- Source material -
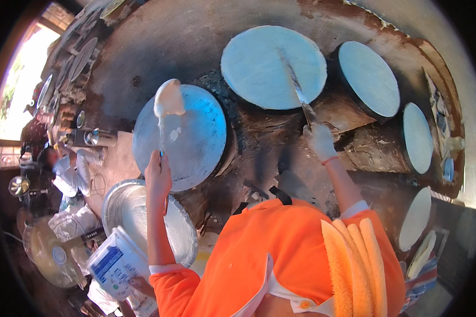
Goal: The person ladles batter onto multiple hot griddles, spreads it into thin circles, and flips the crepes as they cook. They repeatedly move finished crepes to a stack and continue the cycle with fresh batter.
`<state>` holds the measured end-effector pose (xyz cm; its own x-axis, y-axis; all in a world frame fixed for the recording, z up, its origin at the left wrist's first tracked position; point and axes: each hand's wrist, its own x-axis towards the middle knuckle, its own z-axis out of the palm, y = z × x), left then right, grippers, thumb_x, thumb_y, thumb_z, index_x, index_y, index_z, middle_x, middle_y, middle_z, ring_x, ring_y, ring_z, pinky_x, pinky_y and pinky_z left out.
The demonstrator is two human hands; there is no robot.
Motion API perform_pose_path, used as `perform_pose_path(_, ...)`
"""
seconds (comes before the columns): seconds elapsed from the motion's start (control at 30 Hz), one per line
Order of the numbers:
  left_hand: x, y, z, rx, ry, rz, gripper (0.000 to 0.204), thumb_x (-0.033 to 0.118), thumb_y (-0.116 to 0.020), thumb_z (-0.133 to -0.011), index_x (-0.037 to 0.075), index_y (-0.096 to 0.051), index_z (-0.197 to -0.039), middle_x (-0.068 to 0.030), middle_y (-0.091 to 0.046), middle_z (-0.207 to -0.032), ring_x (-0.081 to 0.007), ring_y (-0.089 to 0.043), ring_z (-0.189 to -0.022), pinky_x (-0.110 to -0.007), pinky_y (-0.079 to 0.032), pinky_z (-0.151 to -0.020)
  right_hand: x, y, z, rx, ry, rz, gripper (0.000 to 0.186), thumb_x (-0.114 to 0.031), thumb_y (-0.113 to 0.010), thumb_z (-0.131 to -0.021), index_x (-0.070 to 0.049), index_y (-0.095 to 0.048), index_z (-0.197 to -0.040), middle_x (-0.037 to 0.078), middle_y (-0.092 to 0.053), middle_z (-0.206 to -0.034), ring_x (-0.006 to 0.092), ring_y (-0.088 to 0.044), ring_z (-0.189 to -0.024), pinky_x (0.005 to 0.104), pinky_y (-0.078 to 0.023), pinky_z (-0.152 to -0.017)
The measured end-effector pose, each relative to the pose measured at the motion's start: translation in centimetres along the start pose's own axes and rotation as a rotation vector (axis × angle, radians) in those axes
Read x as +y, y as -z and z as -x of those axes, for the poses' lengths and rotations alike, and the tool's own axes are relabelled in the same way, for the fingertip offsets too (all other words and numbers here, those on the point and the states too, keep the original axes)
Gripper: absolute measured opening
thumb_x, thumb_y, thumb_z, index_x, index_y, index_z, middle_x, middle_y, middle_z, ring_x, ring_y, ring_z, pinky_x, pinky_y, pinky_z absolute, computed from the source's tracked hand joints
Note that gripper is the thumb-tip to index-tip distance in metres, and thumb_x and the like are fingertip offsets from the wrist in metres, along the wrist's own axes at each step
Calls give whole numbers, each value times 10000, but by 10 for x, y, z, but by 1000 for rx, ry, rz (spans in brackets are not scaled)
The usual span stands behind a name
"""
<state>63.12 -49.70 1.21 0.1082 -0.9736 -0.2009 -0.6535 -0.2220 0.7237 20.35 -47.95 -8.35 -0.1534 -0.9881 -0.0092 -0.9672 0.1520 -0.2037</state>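
Observation:
My left hand [157,171] is closed on the handle of a ladle [166,103] loaded with white batter, held over the left round griddle [195,142], whose flat top is mostly bare with small white blots. My right hand [318,141], in a pale glove, grips a long flat metal blade [301,96] that lies over the back middle griddle [254,63], covered by a round white sheet of batter. Below my left forearm sits a wide metal basin [121,206] with white residue inside.
More white-covered griddles stand at the right [370,79], [417,137], with pale rounds lower down [415,219]. Another person [69,174] is at the left near a window. A fan [58,253] and a white plastic tub [116,264], held by someone's hand, are at lower left.

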Motion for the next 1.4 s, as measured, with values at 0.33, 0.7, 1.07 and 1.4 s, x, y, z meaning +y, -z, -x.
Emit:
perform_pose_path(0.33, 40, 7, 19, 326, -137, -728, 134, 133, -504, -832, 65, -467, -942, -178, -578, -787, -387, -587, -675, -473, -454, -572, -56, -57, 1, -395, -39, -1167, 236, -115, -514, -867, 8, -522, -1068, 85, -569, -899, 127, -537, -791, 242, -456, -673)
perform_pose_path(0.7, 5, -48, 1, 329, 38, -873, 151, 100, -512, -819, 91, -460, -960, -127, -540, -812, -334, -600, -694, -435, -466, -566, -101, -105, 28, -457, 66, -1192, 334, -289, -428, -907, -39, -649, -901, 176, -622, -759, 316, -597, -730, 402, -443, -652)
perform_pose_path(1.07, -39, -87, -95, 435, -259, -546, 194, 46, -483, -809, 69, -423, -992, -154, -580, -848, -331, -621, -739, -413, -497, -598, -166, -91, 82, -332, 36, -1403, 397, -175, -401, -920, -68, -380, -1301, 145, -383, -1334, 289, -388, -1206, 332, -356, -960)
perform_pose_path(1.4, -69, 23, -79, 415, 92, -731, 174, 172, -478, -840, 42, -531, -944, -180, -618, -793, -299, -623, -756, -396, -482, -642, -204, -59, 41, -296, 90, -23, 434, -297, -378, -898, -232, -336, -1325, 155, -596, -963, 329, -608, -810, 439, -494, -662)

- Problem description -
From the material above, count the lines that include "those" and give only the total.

- Result for this exercise -
2